• Records for this task:
○ ○ ○ ○

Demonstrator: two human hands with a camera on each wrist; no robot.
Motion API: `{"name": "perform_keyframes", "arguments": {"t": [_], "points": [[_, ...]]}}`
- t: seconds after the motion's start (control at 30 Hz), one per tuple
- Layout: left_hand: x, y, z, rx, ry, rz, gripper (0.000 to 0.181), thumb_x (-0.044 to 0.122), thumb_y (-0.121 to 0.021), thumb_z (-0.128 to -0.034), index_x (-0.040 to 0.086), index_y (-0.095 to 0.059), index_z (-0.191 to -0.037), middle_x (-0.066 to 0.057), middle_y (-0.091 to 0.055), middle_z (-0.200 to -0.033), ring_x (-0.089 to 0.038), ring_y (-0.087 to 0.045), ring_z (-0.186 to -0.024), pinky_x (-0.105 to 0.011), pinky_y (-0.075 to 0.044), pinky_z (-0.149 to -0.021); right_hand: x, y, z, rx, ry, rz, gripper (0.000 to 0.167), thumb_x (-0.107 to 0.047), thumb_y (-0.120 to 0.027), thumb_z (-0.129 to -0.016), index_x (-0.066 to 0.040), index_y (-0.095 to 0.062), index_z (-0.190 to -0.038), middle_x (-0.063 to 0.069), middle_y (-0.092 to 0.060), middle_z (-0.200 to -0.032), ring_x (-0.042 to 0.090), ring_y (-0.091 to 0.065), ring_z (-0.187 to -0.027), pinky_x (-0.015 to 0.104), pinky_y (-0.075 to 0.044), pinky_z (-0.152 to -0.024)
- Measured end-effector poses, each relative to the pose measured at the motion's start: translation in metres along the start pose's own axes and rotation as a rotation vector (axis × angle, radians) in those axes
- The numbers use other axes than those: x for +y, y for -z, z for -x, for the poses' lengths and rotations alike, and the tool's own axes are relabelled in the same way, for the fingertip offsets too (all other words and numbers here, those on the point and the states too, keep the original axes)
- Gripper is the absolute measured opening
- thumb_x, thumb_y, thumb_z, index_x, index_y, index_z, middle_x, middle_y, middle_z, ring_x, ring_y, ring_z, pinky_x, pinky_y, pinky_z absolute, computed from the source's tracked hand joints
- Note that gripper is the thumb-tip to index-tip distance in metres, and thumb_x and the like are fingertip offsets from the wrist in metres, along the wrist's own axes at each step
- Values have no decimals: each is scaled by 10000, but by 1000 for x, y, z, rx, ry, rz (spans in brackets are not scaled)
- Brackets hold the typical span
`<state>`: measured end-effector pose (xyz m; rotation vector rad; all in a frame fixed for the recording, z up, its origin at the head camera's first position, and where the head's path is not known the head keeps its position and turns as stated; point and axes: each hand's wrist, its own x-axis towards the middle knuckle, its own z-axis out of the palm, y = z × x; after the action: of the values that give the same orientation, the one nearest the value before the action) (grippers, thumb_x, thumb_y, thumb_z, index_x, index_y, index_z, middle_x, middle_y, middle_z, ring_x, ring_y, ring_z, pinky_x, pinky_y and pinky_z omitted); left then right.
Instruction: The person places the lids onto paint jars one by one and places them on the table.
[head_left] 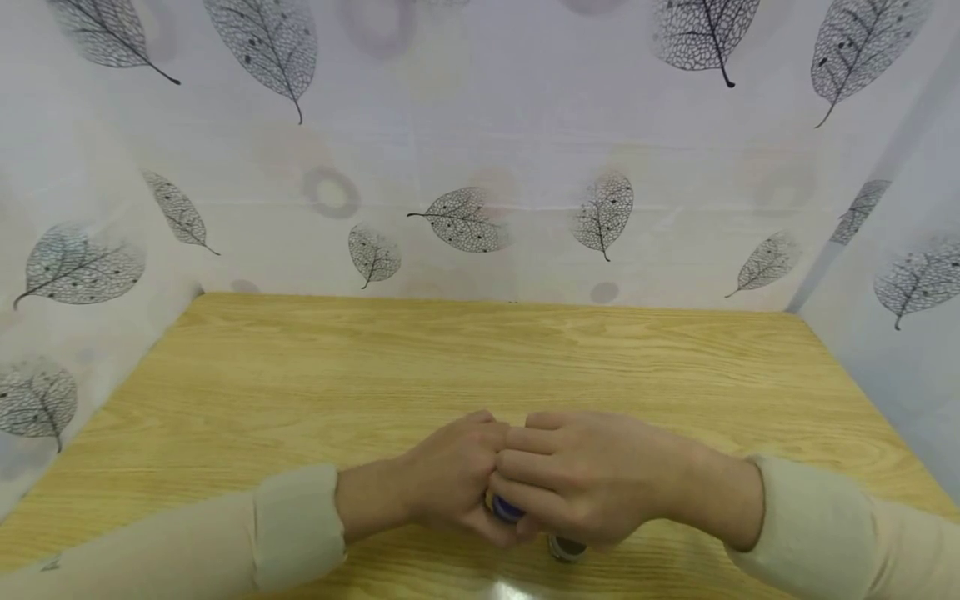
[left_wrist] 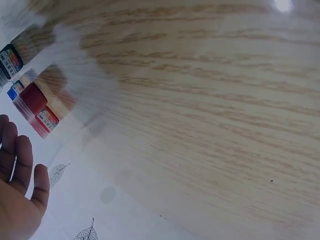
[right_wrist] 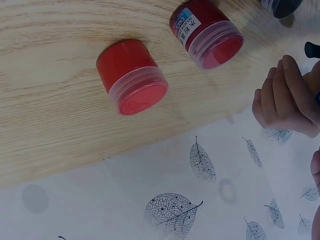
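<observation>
My left hand (head_left: 453,475) and right hand (head_left: 588,475) meet low in the middle of the head view. Between them is a small blue-purple paint jar (head_left: 507,508), mostly covered by fingers. The left hand holds it from the left, while the right hand's fingers and thumb grip it from above and the right. Just below the right hand stands a dark jar (head_left: 567,548), partly hidden. Two red gouache paint jars with clear ridged ends, one bright red (right_wrist: 132,77) and one darker (right_wrist: 206,32), stand on the table in the right wrist view.
Both hands are above a wood-grain table (head_left: 375,358). A white curtain (head_left: 487,125) printed with dark leaves encloses its back and sides. The left wrist view shows a black-labelled jar (left_wrist: 10,61) and red jars (left_wrist: 34,97) at its left edge.
</observation>
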<state>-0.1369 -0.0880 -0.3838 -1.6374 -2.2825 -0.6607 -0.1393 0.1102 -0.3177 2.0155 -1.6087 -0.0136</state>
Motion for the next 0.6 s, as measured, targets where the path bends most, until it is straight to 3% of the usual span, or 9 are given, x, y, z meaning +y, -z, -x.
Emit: {"name": "perform_keyframes", "arguments": {"t": [0.33,0.6], "points": [[2,-2,3,-9,58,-35,437,495,-808,-712,202,-687,-1013,126,-630,-891,4,-547,-748,-157,-413,-720,-1,-1,1,10,-40,64,347,-317,-424,-1046,-72,-653,-957,-22,-595,-844,97,-519,-713,224,-460,-632],[3,-5,2,57,54,-174,423,543,-789,-714,210,-697,-959,132,-615,-797,-20,-497,-664,-198,-414,-683,0,-2,3,18,-136,104,374,-408,-482,-1000,-93,-608,-845,-32,-546,-740,126,-488,-619,255,-450,-568]]}}
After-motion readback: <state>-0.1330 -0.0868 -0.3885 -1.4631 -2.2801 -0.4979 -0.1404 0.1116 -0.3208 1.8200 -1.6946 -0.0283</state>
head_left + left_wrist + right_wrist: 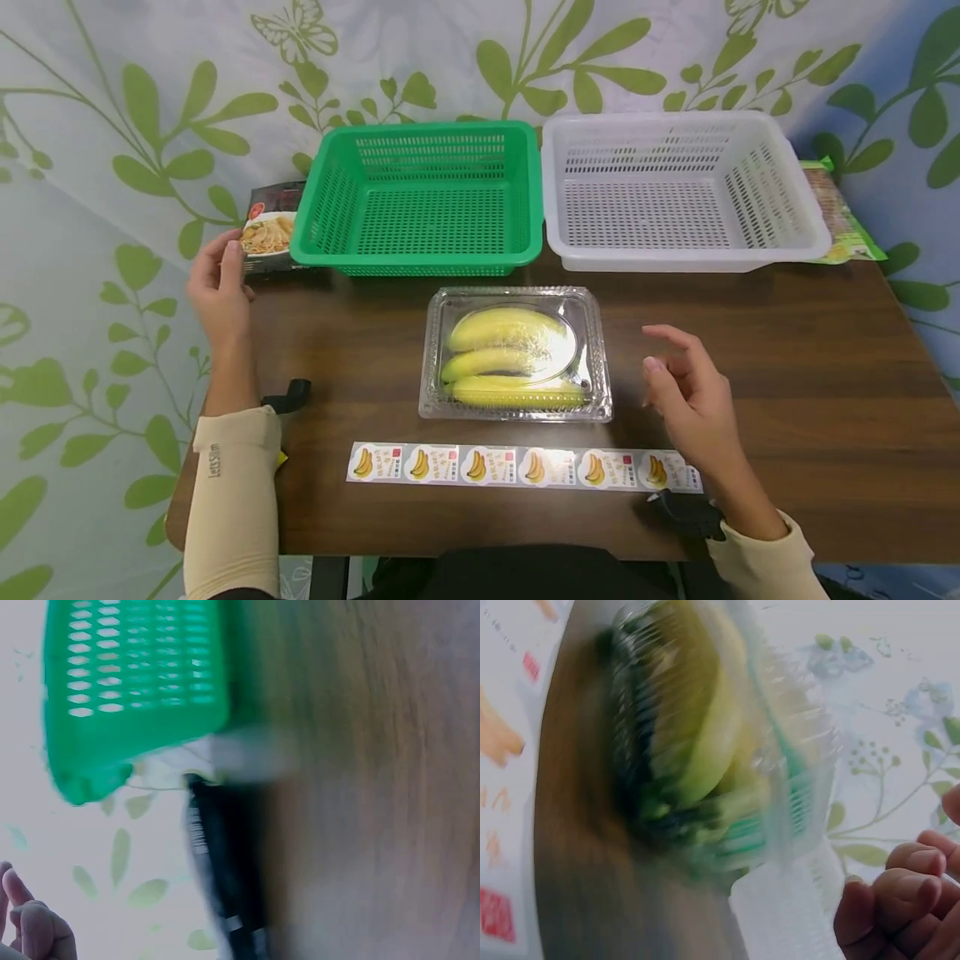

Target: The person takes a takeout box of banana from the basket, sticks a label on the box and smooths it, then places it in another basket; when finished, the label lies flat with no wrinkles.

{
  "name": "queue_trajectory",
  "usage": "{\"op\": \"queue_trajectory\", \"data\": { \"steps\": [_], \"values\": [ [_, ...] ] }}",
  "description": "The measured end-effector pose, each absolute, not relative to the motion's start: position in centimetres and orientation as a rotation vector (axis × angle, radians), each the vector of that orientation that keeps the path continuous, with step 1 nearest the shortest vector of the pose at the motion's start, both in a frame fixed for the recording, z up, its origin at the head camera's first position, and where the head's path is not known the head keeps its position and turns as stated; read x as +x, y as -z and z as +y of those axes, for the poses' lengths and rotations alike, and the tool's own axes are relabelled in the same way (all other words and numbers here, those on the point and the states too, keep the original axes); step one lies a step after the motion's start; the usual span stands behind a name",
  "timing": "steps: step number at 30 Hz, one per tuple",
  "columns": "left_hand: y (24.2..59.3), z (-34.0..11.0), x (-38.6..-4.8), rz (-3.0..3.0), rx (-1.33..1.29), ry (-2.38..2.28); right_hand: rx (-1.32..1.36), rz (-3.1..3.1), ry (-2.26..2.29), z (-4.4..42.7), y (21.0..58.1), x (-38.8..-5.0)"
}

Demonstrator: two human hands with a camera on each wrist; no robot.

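Note:
My left hand [225, 292] is raised at the left with loosely bent fingers, beside a black noodle packet [268, 237]. In the left wrist view a gap shows between this hand [37, 926] and the packet [225, 862]. My right hand [693, 396] hovers right of a closed clear plastic box [588, 333], fingers loosely bent, holding nothing. Several yellow-green bananas [502, 392] lie inside the box at the table's middle. A strip of banana labels [476, 464] lies in front of it. The right wrist view shows my right hand [900, 907] apart from the blurred box [727, 742].
A green basket [420, 259] and a white basket [690, 254] stand side by side at the back of the brown table [787, 417]. A green-edged packet [843, 217] lies right of the white one. Something small and yellow shows by my left sleeve.

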State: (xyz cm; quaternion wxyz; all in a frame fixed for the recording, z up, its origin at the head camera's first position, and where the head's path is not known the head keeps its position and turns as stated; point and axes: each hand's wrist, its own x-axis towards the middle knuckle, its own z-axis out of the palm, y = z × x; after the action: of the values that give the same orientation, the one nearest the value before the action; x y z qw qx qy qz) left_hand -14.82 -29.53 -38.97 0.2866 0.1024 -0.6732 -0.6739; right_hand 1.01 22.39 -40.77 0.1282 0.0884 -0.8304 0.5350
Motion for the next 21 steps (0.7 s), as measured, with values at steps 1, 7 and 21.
{"op": "queue_trajectory", "data": {
  "steps": [1, 7, 21],
  "values": [
    [38.5, -29.4, -14.1, -1.81, 0.249, 1.782, 0.275, -2.379, -1.596, 22.4, 40.5, 1.1],
    [36.1, -28.0, -10.7, -1.933, 0.08, 1.715, 0.382, -2.208, -1.747, 21.7, 39.4, 1.2],
    [37.3, -25.3, -3.3, -2.507, -0.509, 1.17, 0.795, -2.47, -1.636, 16.6, 38.2, 1.7]
  ]
}}
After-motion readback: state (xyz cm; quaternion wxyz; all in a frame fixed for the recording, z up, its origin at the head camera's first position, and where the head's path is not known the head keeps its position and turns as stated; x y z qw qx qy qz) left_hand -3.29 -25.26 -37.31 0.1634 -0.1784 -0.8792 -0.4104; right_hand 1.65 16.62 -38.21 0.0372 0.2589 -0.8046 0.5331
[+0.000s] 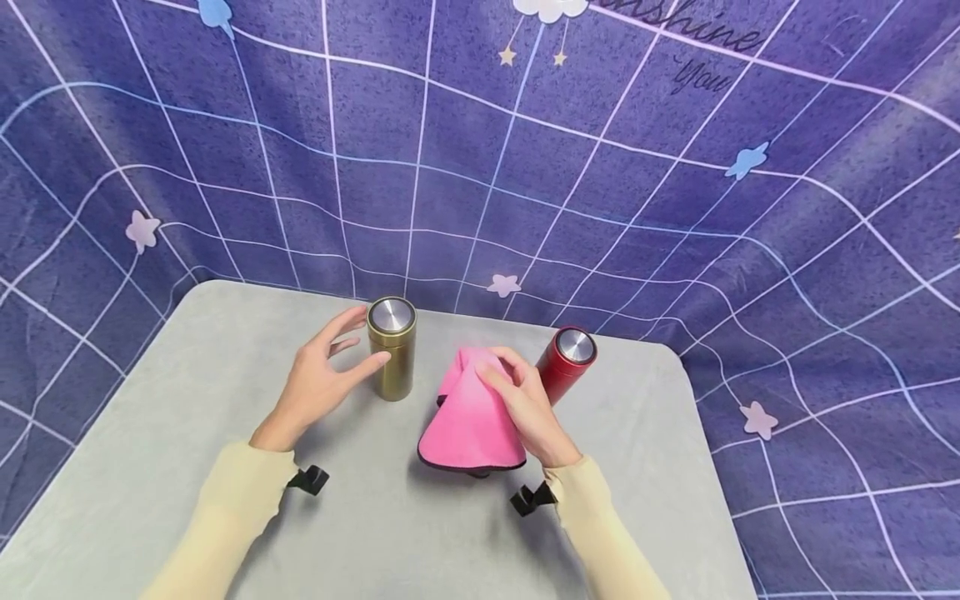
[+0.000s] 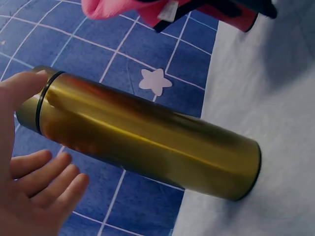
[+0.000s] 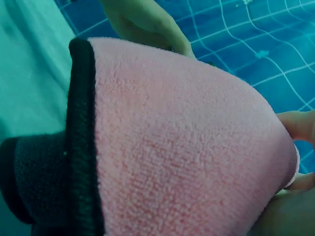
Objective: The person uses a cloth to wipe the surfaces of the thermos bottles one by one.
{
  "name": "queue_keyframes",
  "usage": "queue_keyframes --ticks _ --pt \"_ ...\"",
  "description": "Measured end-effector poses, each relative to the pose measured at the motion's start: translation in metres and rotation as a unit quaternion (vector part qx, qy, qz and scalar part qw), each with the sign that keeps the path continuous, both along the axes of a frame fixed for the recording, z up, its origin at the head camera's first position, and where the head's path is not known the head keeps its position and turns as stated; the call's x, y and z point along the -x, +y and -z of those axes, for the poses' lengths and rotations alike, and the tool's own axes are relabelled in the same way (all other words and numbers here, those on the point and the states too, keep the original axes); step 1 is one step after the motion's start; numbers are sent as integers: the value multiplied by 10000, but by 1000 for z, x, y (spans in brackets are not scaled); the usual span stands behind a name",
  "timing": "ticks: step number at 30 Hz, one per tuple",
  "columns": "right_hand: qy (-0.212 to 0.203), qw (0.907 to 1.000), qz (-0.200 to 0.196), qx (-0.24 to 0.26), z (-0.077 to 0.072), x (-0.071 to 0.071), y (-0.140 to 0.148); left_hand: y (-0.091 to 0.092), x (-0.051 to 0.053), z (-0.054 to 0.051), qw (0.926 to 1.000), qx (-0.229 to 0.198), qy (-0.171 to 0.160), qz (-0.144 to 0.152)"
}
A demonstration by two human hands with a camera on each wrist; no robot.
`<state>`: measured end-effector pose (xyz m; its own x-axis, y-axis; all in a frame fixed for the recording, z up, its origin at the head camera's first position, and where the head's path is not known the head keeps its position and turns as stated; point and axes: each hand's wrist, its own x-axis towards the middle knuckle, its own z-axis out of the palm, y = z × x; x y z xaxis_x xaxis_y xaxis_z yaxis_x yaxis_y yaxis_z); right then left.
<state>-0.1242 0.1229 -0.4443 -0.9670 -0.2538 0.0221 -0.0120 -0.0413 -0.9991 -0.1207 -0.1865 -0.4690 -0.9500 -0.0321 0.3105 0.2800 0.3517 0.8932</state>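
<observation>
A gold thermos flask (image 1: 394,367) with a silver-topped lid stands on the table. Around its upper part, on the left side, my left hand (image 1: 318,375) has its fingers spread and its thumb at the lid; whether the thumb touches cannot be told. In the left wrist view the flask (image 2: 147,137) lies across the picture, the hand (image 2: 34,196) at its lid end. My right hand (image 1: 525,408) pinches the top of a pink fleece piece (image 1: 472,421) with black edging, its lower rim flaring out. The fleece (image 3: 187,132) hides most of that hand in the right wrist view.
A red thermos flask (image 1: 558,375) stands just beyond my right hand. The table (image 1: 360,533) has a pale grey cover. A purple-blue curtain (image 1: 465,167) with a grid and stars hangs behind and around it.
</observation>
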Motion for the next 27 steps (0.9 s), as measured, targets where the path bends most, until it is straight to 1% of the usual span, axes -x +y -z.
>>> queue_keyframes --ticks 4,6,9,12,14,20,25,27 --pt "240 9994 88 -224 -7 10 -9 0 4 -7 9996 164 -182 111" --pt "285 9992 98 -265 -9 14 -12 -1 5 -9 9995 191 -224 141" --pt "235 9992 151 -270 -10 21 -16 0 9 -12 9994 127 -257 197" --pt "147 9995 221 -152 -9 27 -20 1 11 -14 9991 75 -333 260" --pt "91 9997 233 -24 -7 31 -22 2 12 -15 9988 158 -371 280" --pt "-36 9995 106 311 -3 39 -27 1 11 -17 9977 427 -449 273" --pt "-73 9995 -68 296 -2 42 -30 1 11 -18 9972 505 -486 244" --pt "8 9997 -91 234 -1 43 -31 1 12 -19 9972 541 -465 226"
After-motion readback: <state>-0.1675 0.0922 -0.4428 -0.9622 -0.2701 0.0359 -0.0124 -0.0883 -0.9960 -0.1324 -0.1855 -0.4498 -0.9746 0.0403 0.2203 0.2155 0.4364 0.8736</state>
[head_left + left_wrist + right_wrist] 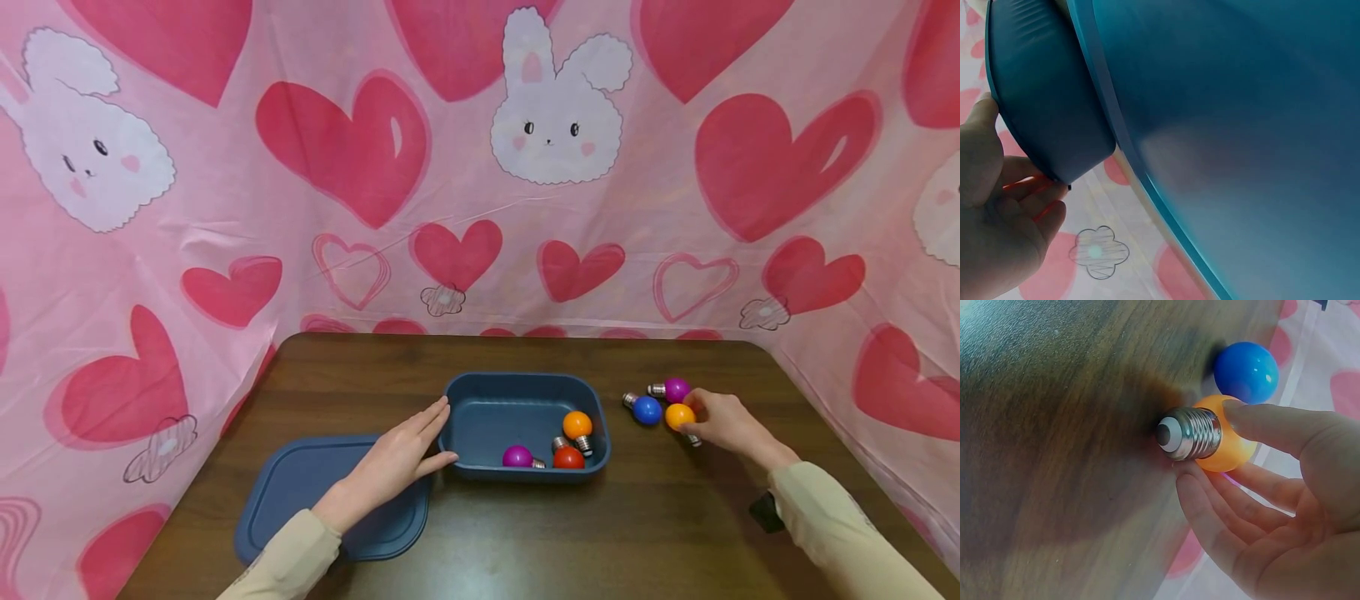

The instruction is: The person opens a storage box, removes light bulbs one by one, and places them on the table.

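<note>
On the worktop (525,542) we saw the blue box (480,421); at its left rim, the left hand (393,467) lay straight-fingered. Rightward, the right hand (726,423) pinched 1 orange bulb (677,416); its round globe, we judged, could slip and knock the blue bulb (647,410).

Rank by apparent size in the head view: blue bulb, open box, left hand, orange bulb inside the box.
1. Open box
2. Left hand
3. Blue bulb and orange bulb inside the box: too alike to rank
</note>
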`<action>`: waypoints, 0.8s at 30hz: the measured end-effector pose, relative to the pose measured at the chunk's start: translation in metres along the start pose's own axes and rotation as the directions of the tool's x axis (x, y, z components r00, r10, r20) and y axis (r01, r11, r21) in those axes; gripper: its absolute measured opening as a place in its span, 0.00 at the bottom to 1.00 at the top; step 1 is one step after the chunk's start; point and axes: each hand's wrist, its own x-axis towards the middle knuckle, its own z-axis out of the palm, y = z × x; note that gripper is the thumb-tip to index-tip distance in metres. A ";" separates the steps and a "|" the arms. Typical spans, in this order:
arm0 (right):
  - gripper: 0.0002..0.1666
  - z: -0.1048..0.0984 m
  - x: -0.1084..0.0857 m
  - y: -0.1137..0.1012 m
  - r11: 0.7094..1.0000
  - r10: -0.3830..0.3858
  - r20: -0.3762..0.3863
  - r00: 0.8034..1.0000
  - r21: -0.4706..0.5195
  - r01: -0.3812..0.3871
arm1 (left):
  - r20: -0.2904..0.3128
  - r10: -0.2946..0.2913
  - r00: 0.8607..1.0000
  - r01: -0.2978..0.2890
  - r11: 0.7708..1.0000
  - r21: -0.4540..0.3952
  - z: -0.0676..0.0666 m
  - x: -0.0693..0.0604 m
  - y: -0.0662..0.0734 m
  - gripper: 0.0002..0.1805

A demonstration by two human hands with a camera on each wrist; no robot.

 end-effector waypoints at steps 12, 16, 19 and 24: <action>0.22 0.002 0.000 0.002 1.000 0.020 0.028 0.999 0.006 -0.020 | 0.005 0.001 1.000 -0.001 1.000 -0.010 0.000 0.000 0.000 0.42; 0.23 0.001 -0.001 0.001 1.000 0.010 0.015 1.000 0.003 -0.010 | 0.007 0.000 1.000 0.000 1.000 -0.015 0.000 0.000 0.000 0.42; 0.21 0.000 -0.002 0.000 1.000 -0.005 -0.007 1.000 -0.003 0.005 | 0.008 -0.002 1.000 0.002 1.000 -0.016 -0.001 0.000 0.000 0.42; 0.21 -0.002 -0.002 0.000 1.000 0.004 0.003 1.000 0.006 -0.004 | 0.004 -0.003 1.000 0.003 1.000 -0.014 -0.001 -0.001 0.000 0.42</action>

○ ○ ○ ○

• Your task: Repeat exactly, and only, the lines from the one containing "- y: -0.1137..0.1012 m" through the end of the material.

• Output for this exercise:
  - y: -0.1137..0.1012 m
  - r11: 0.7094..1.0000
  - r10: -0.3830..0.3858
  - r20: -0.3762..0.3863
  - r00: 0.8034..1.0000
  - r21: -0.4706..0.5195
  - r01: -0.3812..0.3871
arm1 (left):
  - r20: -0.2904..0.3128
  - r10: -0.2946..0.2913
  - r00: 0.8607..1.0000
  - r01: -0.2978..0.2890
  - r11: 0.7708..1.0000
  - r21: -0.4540..0.3952
  - z: -0.0676..0.0666 m
  - x: -0.0693..0.0604 m
  - y: -0.0662..0.0734 m
  - gripper: 0.0002..0.1805

A demonstration by two human hands with a camera on each wrist; no robot.

 end-effector waypoints at steps 12, 16, 19 and 24: <action>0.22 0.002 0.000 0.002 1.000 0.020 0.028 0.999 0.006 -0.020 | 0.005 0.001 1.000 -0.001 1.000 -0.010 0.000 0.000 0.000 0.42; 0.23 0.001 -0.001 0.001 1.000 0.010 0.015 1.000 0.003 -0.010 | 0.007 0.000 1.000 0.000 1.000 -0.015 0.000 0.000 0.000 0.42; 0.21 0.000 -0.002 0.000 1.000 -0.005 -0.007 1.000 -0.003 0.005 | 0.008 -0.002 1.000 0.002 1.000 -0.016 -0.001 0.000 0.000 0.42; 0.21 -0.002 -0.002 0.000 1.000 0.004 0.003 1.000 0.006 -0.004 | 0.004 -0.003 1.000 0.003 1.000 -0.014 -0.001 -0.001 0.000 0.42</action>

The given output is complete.